- SUPPLIED MATERIAL -
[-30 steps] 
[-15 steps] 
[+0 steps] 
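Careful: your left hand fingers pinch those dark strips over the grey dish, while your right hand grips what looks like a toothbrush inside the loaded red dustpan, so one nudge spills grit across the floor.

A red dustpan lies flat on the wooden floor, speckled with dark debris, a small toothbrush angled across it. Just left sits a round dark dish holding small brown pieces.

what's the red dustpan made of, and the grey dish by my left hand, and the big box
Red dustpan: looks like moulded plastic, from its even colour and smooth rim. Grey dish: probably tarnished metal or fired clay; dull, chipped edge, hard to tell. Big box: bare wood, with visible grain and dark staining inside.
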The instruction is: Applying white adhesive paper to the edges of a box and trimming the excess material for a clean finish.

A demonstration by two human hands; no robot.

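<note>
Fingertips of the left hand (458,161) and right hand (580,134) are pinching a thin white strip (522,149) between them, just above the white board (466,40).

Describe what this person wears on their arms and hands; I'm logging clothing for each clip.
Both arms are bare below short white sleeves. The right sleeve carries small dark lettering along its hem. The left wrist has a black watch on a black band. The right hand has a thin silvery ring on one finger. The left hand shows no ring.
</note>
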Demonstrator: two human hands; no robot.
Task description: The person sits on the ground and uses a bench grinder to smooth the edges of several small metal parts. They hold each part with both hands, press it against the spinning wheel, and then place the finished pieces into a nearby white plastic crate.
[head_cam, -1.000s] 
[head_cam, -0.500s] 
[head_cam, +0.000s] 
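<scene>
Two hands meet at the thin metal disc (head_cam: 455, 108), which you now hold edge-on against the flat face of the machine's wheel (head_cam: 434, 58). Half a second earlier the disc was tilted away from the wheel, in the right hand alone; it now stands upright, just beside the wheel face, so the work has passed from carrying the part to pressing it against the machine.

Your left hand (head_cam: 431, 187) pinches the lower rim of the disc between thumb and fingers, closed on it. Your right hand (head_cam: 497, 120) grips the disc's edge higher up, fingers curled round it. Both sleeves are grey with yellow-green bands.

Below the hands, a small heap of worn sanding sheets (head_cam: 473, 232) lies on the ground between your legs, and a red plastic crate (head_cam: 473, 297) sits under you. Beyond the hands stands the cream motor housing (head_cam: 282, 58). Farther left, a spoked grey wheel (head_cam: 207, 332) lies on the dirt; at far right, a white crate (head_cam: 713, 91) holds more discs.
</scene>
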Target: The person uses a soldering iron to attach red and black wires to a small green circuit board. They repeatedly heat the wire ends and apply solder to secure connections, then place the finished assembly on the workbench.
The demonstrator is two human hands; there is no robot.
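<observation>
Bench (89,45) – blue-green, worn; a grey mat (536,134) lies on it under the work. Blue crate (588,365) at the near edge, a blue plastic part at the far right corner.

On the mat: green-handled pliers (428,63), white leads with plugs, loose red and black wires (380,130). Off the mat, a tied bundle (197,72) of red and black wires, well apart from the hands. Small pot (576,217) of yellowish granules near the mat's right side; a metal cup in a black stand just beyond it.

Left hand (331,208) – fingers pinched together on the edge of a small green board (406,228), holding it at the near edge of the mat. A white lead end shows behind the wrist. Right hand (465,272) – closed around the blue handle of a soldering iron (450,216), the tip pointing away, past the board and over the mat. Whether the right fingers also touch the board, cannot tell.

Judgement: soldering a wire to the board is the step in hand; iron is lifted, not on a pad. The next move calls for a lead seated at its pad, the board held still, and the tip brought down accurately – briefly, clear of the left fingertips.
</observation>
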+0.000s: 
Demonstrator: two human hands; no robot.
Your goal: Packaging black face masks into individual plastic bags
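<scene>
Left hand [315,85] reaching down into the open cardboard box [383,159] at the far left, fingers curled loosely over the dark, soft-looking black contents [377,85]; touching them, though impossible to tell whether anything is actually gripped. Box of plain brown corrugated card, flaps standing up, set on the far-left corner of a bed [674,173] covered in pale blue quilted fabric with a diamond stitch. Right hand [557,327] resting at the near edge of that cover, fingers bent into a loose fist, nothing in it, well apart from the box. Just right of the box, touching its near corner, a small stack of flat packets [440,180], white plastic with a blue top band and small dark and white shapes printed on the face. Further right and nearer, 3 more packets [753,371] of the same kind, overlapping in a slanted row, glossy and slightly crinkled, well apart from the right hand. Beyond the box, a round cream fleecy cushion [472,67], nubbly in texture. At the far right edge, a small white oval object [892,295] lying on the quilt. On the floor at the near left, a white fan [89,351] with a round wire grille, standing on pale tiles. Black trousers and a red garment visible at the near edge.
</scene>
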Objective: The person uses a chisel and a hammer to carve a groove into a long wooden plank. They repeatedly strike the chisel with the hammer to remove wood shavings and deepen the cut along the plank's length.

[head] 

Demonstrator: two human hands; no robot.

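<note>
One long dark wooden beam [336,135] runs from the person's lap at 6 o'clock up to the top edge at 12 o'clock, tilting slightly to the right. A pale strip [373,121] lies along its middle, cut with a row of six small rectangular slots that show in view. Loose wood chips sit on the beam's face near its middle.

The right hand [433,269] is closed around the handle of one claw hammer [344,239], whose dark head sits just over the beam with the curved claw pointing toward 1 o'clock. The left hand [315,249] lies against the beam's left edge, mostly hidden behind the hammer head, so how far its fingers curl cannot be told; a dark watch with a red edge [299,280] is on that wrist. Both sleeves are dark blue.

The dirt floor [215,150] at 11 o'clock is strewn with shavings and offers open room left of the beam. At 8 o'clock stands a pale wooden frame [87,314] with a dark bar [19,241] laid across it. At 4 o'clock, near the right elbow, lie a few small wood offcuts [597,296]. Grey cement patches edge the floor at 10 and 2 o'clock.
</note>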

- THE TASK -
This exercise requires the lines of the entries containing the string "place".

- EXPECTED ANSWER -
Task description: The person sits on the ground and uses a bench grinder to smooth the edges of several small metal parts. They hold each part with both hands, press it against the spinning wheel, and then place the finished pieces into a nearby white plastic crate.
Target: The person uses a soldering iron to attach red and black wires to a small green circuit board. They repeatedly heat the wire ends and apply solder to secure connections, then place the finished assembly on the workbench.

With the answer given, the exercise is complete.